Exercise =>
The answer is to be an exact copy of the lines below running from the line with "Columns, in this" down to the line with "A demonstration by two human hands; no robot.", both ends included, and nothing more.
────
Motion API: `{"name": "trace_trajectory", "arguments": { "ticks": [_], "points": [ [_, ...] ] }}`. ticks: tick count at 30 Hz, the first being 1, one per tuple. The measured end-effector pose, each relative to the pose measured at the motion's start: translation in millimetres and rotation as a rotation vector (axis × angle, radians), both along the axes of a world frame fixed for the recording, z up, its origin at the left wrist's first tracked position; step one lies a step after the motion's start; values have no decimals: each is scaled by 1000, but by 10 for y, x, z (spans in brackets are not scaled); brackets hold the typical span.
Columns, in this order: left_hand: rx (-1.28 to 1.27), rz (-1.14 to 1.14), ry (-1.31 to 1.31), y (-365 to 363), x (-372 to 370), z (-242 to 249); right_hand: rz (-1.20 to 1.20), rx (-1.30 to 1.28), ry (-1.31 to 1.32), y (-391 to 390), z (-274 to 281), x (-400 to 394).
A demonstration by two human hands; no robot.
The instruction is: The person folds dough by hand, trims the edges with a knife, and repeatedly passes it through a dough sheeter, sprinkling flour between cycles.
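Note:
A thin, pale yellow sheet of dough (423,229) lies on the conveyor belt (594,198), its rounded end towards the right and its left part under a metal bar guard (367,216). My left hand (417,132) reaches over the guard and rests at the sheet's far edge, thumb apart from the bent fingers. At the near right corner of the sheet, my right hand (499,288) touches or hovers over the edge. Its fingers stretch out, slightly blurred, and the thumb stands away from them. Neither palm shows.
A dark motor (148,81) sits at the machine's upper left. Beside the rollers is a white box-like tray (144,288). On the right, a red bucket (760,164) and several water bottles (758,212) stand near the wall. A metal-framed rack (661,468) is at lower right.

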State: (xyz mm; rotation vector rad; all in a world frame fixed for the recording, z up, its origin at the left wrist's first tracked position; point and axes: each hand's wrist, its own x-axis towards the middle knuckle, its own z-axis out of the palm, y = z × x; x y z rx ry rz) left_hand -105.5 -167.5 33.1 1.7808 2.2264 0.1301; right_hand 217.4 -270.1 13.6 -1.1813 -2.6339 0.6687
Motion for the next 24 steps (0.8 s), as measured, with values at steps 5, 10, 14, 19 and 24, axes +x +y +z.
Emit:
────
Task result =>
Columns, in this order: left_hand: rx (-1.28 to 1.27), rz (-1.14 to 1.14), ry (-1.31 to 1.31), y (-365 to 363), x (-372 to 370), z (-242 to 249); right_hand: rz (-1.20 to 1.20), rx (-1.30 to 1.28), ry (-1.31 to 1.32), y (-391 to 390), z (-274 to 281), x (-400 to 394).
A demonstration by two human hands; no robot.

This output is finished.